There are social phenomena that, when they emerge, don’t just challenge clinical frameworks—they shake our understanding of human suffering, desire, the body, and connection. One of them is Chemsex: the intentional combination of psychoactive drugs with sex, usually among men who have sex with men (MSM), during prolonged sessions that may last for hours or even days. Though it may initially appear liberating or pleasurable, it often turns into a silent trap with deep repercussions for mental health.
What is Chemsex, really?
The term "Chemsex" comes from "chemical sex," and it refers to the deliberate use of substances such as methamphetamine, GHB/GBL, mephedrone, or ketamine to enhance sexual experiences. These drugs not only prolong the duration of sexual encounters but also reduce inhibitions, boost euphoria, and intensify feelings of connection or surrender. But all this comes at a cost.

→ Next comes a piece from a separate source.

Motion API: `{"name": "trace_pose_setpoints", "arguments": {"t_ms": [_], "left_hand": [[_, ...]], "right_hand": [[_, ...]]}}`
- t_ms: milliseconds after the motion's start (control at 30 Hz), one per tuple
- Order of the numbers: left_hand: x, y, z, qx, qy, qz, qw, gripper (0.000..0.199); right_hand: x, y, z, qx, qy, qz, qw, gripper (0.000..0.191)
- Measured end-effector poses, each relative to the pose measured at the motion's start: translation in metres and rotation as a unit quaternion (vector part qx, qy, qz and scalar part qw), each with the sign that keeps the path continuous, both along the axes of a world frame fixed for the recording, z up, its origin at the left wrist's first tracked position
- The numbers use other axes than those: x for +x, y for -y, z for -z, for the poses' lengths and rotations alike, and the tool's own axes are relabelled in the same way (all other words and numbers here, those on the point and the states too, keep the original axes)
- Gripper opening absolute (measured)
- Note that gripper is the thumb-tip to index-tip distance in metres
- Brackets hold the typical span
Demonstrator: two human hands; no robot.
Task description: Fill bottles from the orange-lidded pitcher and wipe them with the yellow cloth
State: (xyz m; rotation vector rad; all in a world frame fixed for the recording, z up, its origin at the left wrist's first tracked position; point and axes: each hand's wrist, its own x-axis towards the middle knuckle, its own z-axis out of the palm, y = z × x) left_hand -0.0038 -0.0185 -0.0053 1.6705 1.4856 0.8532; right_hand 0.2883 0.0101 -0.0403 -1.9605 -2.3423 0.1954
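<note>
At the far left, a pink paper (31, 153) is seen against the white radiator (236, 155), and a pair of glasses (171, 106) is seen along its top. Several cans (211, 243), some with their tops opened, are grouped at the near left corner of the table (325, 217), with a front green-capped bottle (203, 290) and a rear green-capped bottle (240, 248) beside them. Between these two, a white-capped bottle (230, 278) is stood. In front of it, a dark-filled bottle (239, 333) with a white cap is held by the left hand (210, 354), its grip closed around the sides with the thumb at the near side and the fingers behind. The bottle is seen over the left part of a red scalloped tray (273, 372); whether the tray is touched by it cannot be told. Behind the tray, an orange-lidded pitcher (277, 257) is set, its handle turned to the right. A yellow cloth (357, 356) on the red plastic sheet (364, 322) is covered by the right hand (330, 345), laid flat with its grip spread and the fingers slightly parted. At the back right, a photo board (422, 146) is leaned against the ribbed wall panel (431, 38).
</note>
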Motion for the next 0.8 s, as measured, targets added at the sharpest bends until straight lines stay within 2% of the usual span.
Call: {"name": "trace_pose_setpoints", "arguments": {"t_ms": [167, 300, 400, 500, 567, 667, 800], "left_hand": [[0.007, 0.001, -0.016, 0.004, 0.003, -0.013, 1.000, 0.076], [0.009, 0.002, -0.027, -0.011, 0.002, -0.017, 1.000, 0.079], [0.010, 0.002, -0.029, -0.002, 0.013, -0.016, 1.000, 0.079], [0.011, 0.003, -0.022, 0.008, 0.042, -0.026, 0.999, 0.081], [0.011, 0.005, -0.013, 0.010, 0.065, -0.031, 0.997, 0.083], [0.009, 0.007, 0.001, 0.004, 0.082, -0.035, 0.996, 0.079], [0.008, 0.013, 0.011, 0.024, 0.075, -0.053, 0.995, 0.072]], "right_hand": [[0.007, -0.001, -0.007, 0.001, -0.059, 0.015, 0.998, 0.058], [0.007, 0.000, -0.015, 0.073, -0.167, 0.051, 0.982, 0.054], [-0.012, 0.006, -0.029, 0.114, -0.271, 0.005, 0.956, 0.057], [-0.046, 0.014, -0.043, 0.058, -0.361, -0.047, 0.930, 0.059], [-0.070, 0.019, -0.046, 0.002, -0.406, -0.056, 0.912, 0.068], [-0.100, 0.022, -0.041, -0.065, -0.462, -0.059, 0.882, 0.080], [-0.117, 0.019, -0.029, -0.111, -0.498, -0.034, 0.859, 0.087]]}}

Behind the immediate pleasure, Chemsex often reveals itself as a contemporary expression of psychic pain, of invisible wounds, unspoken trauma, and emotional isolation. Though it may look like desire and freedom on the outside, underneath, it often carries loneliness, inner emptiness, anxiety, and unresolved emotional pain.
A symptom of a deeper wound
Many people who frequently engage in Chemsex sessions carry personal histories of rejection, stigma, internalized homophobia, abuse, or trauma. In this context, drugs become a form of anesthesia—a way to silence the inner critical voices, to numb fear, and to avoid real intimacy. It’s an adaptive solution that, instead of resolving pain, ends up intensifying it.
These substances profoundly alter brain chemistry. Dopamine, the key neurotransmitter in the reward system, is released in huge quantities. But after the high, there’s the crash: the infamous “comedown,” often marked by depression, paranoia, depersonalization, or anxiety attacks. In some cases, people experience dissociative symptoms or deep existential distress, especially those with prior vulnerabilities.
Neuroscience of desire and trauma
From a neuroscience perspective, Chemsex stimulates the brain’s reward circuitry (notably the nucleus accumbens), but can also activate areas linked to threat and trauma. In individuals with a background of relational trauma or abuse, the body enters into a paradox: on one hand, it seeks ecstasy, contact, fusion; on the other, it activates protective mechanisms that lead to emotional dysregulation, compulsion, or emotional shutdown.
This can be understood through the lens of the structural dissociation theory, developed by Van der Hart and colleagues, which proposes that the self may fragment into functional parts as a survival strategy. In this light, Chemsex can be seen as a strategy used by parts of the psyche to avoid contact with overwhelming memories or intolerable emotions.
The void after the party
Many men who seek therapy for issues linked to Chemsex don’t initially come because of the drugs. They come for the anxiety, insomnia, guilt, inability to form authentic emotional connections, or the sense of being disconnected from themselves. Some describe a feeling of having “lost their compass” or of living life in “autopilot mode.”
Real intimacy—without substances—becomes unbearable. Ordinary relationships feel dull. The body becomes so used to artificially heightened stimulation that simple affection, silence, or sober emotional connection feels either insufficient or threatening.
The therapeutic approach: beyond abstinence
Addressing Chemsex only through behavioral or moralistic lenses is a mistake. It’s not just about stopping drug use—it’s about reconstructing an internal narrative, offering a safe space where emotions, life stories, and relational wounds can be explored and healed. Abstinence may be a goal, but it cannot be the only one.
Approaches like EMDR, somatic therapies, IFS (Internal Family Systems), or Gestalt therapy can help individuals reconnect with their bodies, identify the inner parts that seek anesthesia through drugs, and create bridges toward a more integrated and compassionate sense of self.
It’s also crucial not to pathologize sexuality or reinforce stigma. The key is to provide a compassionate space where people can explore the needs behind their substance use, and how it connects to their identity, their desires, their body, and their history of relationships.
A more human perspective
Chemsex isn’t just a drug issue. It’s often a silent cry born out of disconnection, shame, or lack of belonging. At the same time, it can be a desperate search for ecstasy, transcendence, and fusion. Like all forms of human suffering, it deserves a deep, compassionate, nonjudgmental approach.
Ultimately, each person who goes through this experience is seeking the same thing we all are: to feel seen, loved, free, and connected. Helping them find more sustainable and loving ways to get there may be the most healing act therapy can offer.